DS04 - Vie, santé et bien-être

ROI tomography and dose reduction – ROIdore

Submission summary

In computerized tomography (CT), the density function, or more precisely the attenuation function, of a patient is obtained by reconstruction algorithms applied to radiological projections measured by a scanner. From these radiological projections, it is possible to calculate integrals of the patient attenuation function along lines joining the x-ray source to the pixels on the detector.
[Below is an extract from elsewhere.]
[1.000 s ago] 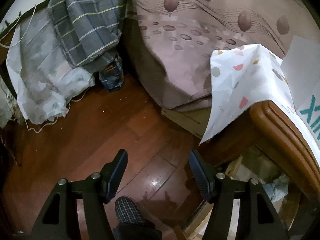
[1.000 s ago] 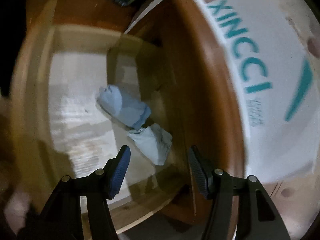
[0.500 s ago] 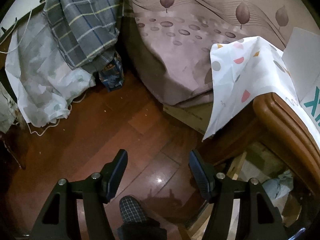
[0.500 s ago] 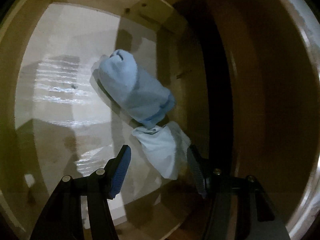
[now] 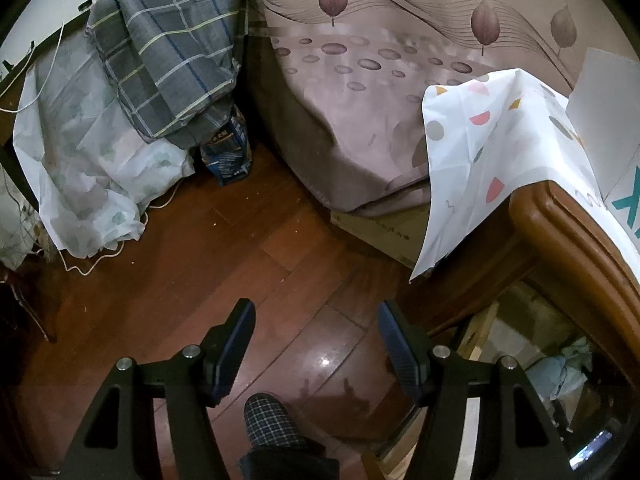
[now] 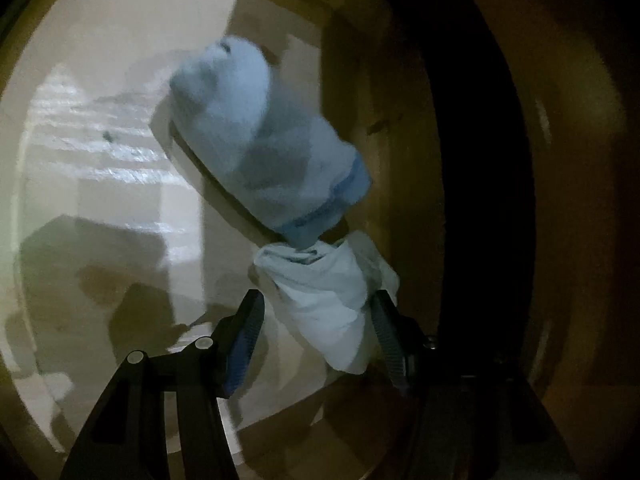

Mathematically, the data amounts to sampling the X-ray transform or the 2D Radon transform, whose inversion and algorithms, developed more than 50 years ago, have driven the success of the CT scanner in medical imaging. CT scanners measure a full field-of-view (FFOV), i.e. a field of view that contains the entire support of the patient cross-section. Since about 15 years ago, new mathematical approaches and new algorithms have appeared that can perform region-of-interest (ROI) reconstruction from measurements over a reduced field-of-view (RFOV) of the scanner. When the RFOV intersects the exterior of the (known) patient support, stable reconstruction of an ROI inside the RFOV is possible, even if the patient cross-section is not entirely contained inside the RFOV. In this case there exist (measured) lines passing through the RFOV which traverse regions of the patient that are outside the RFOV. In this sense, the patient densities outside the RFOV “contaminate” the measured data when performing reconstruction of an ROI inside the RFOV.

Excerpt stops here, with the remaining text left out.